▶ _Task requirements_: Collect the lines of the entries where "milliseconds" shows up.

▶ _Working data_:
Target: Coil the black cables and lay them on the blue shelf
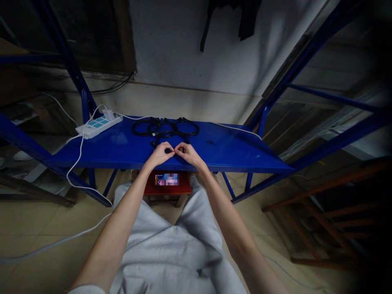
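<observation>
Both hands meet fingertip to fingertip over the front part of a blue shelf. My left hand is curled, thumb and forefinger pinched together. My right hand mirrors it, also pinched. Whatever lies between the fingertips is too small to make out. Just beyond the hands, coiled black cables lie on the shelf in several loops, and part of them is hidden behind the fingers.
A white power strip with a plug sits on the shelf's left end; its white cord hangs to the floor. Blue posts rise at both sides. Below the shelf, a red stool holds a lit phone. Small dark bits lie right of the cables.
</observation>
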Available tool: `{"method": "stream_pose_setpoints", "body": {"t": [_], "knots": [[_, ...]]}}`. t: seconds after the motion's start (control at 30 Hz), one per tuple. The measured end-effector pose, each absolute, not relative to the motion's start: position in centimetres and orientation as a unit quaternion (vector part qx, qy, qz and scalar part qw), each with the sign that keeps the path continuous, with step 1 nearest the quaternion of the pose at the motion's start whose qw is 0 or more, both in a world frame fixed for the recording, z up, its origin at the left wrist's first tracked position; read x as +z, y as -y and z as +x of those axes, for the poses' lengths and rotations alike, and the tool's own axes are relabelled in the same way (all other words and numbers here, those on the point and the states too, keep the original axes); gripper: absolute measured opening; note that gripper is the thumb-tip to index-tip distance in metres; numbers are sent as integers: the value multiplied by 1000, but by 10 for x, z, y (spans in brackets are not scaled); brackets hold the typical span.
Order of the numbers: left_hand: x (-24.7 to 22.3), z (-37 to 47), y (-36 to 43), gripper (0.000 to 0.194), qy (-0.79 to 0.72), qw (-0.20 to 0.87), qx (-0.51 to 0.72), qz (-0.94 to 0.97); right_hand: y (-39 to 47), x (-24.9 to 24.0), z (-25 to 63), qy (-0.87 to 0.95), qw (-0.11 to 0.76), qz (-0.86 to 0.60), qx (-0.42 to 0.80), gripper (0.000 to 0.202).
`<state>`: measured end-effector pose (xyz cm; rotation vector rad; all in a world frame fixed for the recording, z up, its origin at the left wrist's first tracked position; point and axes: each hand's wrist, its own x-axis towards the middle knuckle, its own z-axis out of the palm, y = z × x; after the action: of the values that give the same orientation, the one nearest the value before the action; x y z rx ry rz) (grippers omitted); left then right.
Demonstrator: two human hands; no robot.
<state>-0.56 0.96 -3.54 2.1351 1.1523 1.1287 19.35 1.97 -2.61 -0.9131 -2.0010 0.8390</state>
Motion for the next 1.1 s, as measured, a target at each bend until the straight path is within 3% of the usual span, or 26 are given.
{"method": "stream_pose_setpoints", "body": {"t": [0.33,0.6,0.87,1.1], "knots": [[-29,-4,-3,17,-421,239,409,774,-18,-25,193,779,388,-363,334,24],[-29,-6,-4,5,-420,220,380,794,-18,-25,193,780,385,-360,338,24],[-17,-4,4,12,-383,290,425,767,-19,-25,194,772,383,-375,342,28],[-19,-8,3,11,-392,280,421,769,-17,-25,194,775,389,-370,333,26]]}}
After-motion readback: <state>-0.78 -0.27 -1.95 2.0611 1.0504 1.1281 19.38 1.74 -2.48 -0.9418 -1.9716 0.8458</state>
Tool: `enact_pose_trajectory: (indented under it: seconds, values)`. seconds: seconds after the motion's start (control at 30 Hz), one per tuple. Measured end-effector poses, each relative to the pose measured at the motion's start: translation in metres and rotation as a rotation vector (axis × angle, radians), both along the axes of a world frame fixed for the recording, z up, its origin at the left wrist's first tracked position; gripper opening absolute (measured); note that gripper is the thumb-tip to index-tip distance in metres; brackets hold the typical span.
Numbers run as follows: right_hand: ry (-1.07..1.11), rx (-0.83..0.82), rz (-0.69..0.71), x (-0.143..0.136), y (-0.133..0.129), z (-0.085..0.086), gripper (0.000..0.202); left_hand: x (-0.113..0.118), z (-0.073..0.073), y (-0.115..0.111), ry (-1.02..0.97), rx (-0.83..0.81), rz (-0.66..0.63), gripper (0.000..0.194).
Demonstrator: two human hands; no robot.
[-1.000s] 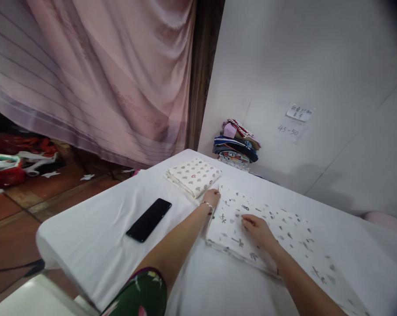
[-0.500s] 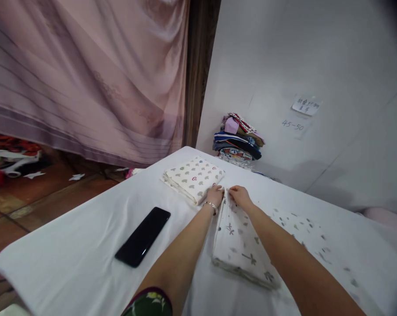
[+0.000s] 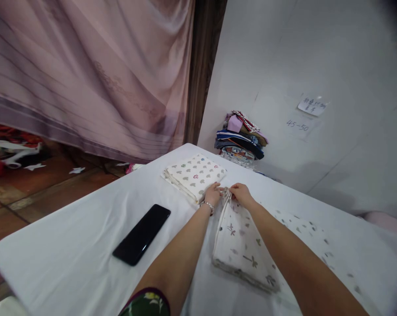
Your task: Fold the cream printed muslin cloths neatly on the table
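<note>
- Step in hand, by judgement: gathering and lifting the far corner of a soft white fabric with grey prints, folded in many layers (image 3: 233, 241), probably to straighten or fold it.
- Requirement for the next move, by judgement: a secure pinch on every layer to be carried, even tension along the raised left fold, and no dragging of the layers beneath.
- Location: on the white-covered table (image 3: 86, 228), between its left edge and its wall-side edge; just nearer than the cream folded fabric with grey and red motifs (image 3: 198, 173) by the far corner.
- Right hand (image 3: 240, 194): in a pinch on the gathered corner, thumb against fingertips.
- Left hand (image 3: 213, 195): at the same corner, with fingers extended toward it; impossible to tell whether gripping or merely touching.
- Appearance: white ground with scattered grey palm trees and small leaf-like shapes, some greenish; puckered and raised at the gathered corner, creased down the left side, flatter toward the near end, with stacked layers exposed there.
- Beyond the right forearm (image 3: 290, 250): flat, similarly printed fabric (image 3: 298, 224) toward the wall-side edge; connection hidden.
- Near the left edge: black, glossy, rectangular smartphone (image 3: 141, 235), clear of the folds.
</note>
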State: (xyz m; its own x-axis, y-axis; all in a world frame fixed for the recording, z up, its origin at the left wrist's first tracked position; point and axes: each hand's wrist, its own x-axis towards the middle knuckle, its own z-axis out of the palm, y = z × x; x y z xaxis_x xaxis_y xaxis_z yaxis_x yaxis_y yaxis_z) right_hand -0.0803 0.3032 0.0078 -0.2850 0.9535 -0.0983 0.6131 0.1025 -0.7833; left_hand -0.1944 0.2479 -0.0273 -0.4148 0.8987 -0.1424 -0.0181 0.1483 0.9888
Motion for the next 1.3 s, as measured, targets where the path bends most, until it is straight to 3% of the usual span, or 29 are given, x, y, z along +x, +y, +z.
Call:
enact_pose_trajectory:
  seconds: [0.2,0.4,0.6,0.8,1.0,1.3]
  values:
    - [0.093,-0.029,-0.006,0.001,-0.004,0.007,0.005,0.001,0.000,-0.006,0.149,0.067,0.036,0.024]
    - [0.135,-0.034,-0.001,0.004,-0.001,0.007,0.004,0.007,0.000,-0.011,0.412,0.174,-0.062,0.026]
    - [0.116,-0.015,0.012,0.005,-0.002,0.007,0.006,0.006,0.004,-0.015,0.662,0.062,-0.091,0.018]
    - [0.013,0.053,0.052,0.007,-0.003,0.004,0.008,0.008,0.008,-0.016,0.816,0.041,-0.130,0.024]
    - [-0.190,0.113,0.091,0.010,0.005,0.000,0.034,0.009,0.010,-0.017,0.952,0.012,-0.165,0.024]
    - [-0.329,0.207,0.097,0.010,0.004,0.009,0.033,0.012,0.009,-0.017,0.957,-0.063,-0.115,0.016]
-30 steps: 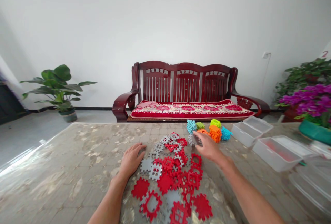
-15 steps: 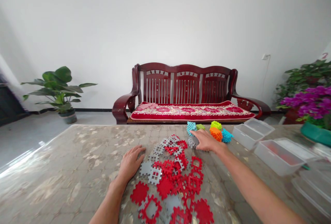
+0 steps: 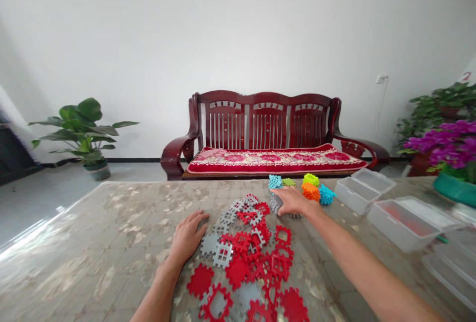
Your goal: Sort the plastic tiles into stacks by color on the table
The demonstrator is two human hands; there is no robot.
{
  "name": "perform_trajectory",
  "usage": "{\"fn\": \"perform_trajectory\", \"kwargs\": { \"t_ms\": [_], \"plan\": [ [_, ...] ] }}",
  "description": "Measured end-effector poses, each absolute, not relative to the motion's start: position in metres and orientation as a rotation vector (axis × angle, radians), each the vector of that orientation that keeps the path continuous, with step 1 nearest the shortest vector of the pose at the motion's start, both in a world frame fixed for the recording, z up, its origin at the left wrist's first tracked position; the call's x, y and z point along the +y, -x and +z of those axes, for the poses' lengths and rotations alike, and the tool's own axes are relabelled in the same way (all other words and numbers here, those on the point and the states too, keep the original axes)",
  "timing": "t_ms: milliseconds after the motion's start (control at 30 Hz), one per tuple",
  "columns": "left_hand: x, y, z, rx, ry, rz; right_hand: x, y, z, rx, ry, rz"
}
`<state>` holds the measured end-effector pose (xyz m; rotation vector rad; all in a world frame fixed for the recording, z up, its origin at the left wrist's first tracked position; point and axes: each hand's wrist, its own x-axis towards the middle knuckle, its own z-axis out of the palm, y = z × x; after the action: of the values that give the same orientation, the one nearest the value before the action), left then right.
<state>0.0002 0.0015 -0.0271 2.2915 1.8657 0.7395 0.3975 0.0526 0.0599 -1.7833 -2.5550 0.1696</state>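
My left hand (image 3: 189, 233) lies flat on the table, left of the spread of toothed tiles, its fingers stretched out and holding nothing. Several red tiles (image 3: 237, 270) and grey tiles (image 3: 223, 254) lie in a loose heap in front of me. Beyond the heap, my right hand (image 3: 292, 200) reaches over a grey piece (image 3: 275, 205), with thumb and fingers apart; its palm side is hidden. Around that hand stand a light blue cluster (image 3: 275, 182), a green one (image 3: 288, 182), a lime one (image 3: 311, 179), an orange one (image 3: 311, 192) and a blue one (image 3: 327, 194).
Open clear plastic boxes (image 3: 399, 225) stand on the right of the table (image 3: 111, 242), one with red pieces inside. A teal planter (image 3: 455, 189) with purple flowers is at the right edge. Across the far side is a wooden sofa (image 3: 266, 99).
My right hand has shifted slightly, with its thumb and fingers a little further apart over the grey piece. My left hand stays in place.
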Motion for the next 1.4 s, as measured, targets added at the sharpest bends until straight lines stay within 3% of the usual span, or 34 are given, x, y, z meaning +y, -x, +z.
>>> {"fn": "perform_trajectory", "kwargs": {
  "t_ms": [333, 933, 1400],
  "plan": [
    [0.002, -0.001, -0.024, 1.878, -2.317, 0.690, 0.024, -0.441, 0.066, -2.245, 1.668, 0.264],
    [0.004, 0.002, -0.030, 1.867, -2.316, 0.723, -0.003, -0.462, 0.024, -2.073, 1.675, 0.188],
    [0.005, 0.002, -0.029, 1.869, -2.313, 0.711, -0.016, -0.462, 0.001, -1.861, 1.968, 0.132]
  ]
}}
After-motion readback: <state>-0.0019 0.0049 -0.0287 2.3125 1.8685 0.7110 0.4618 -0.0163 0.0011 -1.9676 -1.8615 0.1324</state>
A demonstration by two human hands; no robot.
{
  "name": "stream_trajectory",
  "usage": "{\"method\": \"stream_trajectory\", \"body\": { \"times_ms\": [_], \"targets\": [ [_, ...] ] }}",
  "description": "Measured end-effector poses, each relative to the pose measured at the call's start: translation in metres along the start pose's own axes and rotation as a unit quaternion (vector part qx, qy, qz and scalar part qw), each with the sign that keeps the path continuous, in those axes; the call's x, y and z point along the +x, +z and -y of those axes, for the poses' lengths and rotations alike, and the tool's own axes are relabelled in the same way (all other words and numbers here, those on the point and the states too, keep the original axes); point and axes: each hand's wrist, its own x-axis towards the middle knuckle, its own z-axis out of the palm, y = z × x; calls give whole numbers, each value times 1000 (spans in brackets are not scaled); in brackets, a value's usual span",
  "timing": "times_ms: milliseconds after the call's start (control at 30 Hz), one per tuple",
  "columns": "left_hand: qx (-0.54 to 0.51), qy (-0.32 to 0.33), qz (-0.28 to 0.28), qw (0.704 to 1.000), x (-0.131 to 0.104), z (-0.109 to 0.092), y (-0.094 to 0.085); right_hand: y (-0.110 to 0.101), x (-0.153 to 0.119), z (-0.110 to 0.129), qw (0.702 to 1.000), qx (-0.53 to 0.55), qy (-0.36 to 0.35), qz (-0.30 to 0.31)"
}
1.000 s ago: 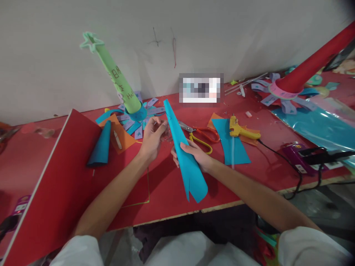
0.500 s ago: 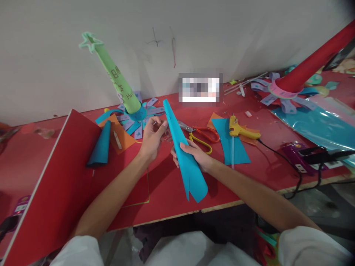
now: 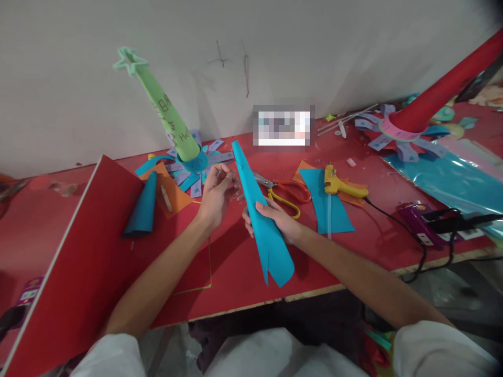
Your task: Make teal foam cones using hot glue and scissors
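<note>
A blue sheet rolled into a narrow cone [image 3: 261,225] is wrapped by my right hand [image 3: 275,220], its tip pointing up and away and its wide, split end toward me. My left hand [image 3: 216,191] is just left of the cone's upper part, apart from it. Its fingers are curled together, and anything small between them cannot be made out. Scissors [image 3: 285,196] with orange and yellow handles lie behind and right of the cone. Another blue cone [image 3: 142,209] stands at the left beside an orange sheet [image 3: 175,193] with a white stick on it.
A green cone [image 3: 168,112] topped by a star stands at the back left. To the right lie a yellow glue gun [image 3: 341,183] on a blue piece [image 3: 338,217] and a purple power strip [image 3: 420,220]. A red board [image 3: 78,251] leans at the left.
My left hand has shifted very slightly, its fingers curling in a little away from the cone. The right hand and the cone have hardly moved.
</note>
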Motion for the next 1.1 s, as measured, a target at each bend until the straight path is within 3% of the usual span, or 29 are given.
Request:
{"method": "stream_trajectory", "body": {
  "times_ms": [233, 400, 767, 967, 1100],
  "targets": [
    [52, 15, -30, 998, 0, -2, -2, 1, -1, 2, 1000, 17, 18, -3],
    [71, 76, -34, 994, 4, -2, -4, 1, -1, 1, 1000, 14, 21, -1],
    [21, 16, 22, 999, -1, -6, 1, 3, -3, -1, 999, 9, 30, -23],
    [-19, -28, 59, 998, -7, -17, 7, -1, -4, -1, 997, 21, 35, 68],
    [-17, -23, 84, 996, -9, -19, 7, -1, -3, -1, 991, 31, 36, 124]
  ]
}}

▶ _Task answer_:
  "timing": "t_ms: milliseconds after the motion's start (control at 30 Hz), one per tuple",
  "timing": "times_ms: milliseconds after the call's start (control at 30 Hz), one per tuple",

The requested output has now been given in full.